Voisine de Mme Courtemanche, Suzanne Meunier devra déménager pour la seconde fois en raison des activités de la Fonderie Horne. L’immeuble où logeait la dame de 64 ans sur la 6e Rue est déjà tombé lors de précédentes campagnes de rachat de propriétés.

«Les loyers qui répondent [à mes besoins] sont 800-900 piastres. Je ne peux pas payer plus que 600 piastres. Tu me parles de ça et j’ai juste le goût de pleurer. S’l faut que je déménage, je vais déménager, mais avec mes conditions», a dit avec une larme à l’œil la prestataire d’assurance sociale.
Scénario préparé?
Pour la porte-parole du FRAPRU, Véronique Laflamme, «ce que ça laisse entendre, c’est que la compagnie se préparait à ce scénario. On a l’impression qu’il y a un plan pour répondre davantage aux besoins de la multinationale qu’à ceux de la communauté».
Elle invite les locataires à ne pas «signer n’importe quoi sur le coin d’une table en pensant qu’ils n’ont pas le choix».

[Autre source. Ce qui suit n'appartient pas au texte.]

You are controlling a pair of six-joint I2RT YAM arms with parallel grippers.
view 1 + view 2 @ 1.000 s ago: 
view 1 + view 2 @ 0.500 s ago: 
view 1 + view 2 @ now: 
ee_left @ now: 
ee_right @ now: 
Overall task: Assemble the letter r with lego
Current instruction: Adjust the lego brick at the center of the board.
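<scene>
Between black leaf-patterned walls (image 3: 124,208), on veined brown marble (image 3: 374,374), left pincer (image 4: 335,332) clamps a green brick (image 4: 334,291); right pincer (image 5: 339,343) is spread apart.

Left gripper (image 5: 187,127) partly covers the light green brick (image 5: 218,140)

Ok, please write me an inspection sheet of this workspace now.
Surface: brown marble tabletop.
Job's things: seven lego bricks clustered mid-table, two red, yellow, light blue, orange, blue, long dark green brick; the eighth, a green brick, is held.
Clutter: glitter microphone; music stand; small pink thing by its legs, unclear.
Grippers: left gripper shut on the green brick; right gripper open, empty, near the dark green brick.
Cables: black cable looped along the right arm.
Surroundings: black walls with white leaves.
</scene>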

«Il faut dire aux locataires de ne rien accepter individuellement, même s’ils n’ont plus le même propriétaire, a souligné Mme Laflamme. Actuellement, ce que les locataires ont, c’est le poids du nombre. Il faut que les gens se regroupent et fassent ça collectivement pour réussir à avoir des assurances et ne pas se faire avoir.»
Elle suggère que les locataires pourraient «revendiquer que le gouvernement s’engage concrètement envers un projet», avec par exemple la mise en place d’un «organisme sans but lucratif d’habitation».
Sentiments partagés
Isabelle Courtemanche est soulagée d’avoir à éloigner sa famille de la Fonderie Horne. Sa voisine dit vivre de l’anxiété. Les deux s’inquiètent de l’absence de détails quant aux modalités de relocalisation et d’indemnisation des locataires. Et d’avoir à trouver un nouveau toit dans une ville où le taux d’inoccupation des logements est de 0,8 %, pendant que le point d’équilibre se situe à 3 %.
Mme Meunier s’est inscrite sur la liste de l’Office municipal d’habitation, comme 165 autres personnes en attente d’un loyer à prix modique. «Il y a de 3 à 5 ans d’attente, je ne suis pas sortie d’ici. Ils ne sont pas pressés de m’appeler, eux autres», a-t-elle anticipé.
De son côté, la Ville de Rouyn-Noranda était consciente que la Fonderie Horne procédait déjà à l'acquisition de résidences dans le cadre d'un programme volontaire de rachat de propriétés, en vigueur depuis plusieurs années. Elle confirme par ailleurs que le ministère des Affaires municipales et de l'Habitation a annoncé au conseil municipal dès le 6 mars qu'il allait demander la mise en place d'une zone tampon à Glencore.
La Ville doit annoncer que les propriétaires de la zone tampon ayant vendu leur résidence depuis le 16 mars auront droit aux compensations prévues à cet effet, contrairement à ceux qui ont conclu des transactions avant cette date.
Au moment de publier, la Fonderie Horne n’avait pas donné suite aux demandes de précisions quant à ses intentions concernant le rachat de propriétés dès l’automne dernier.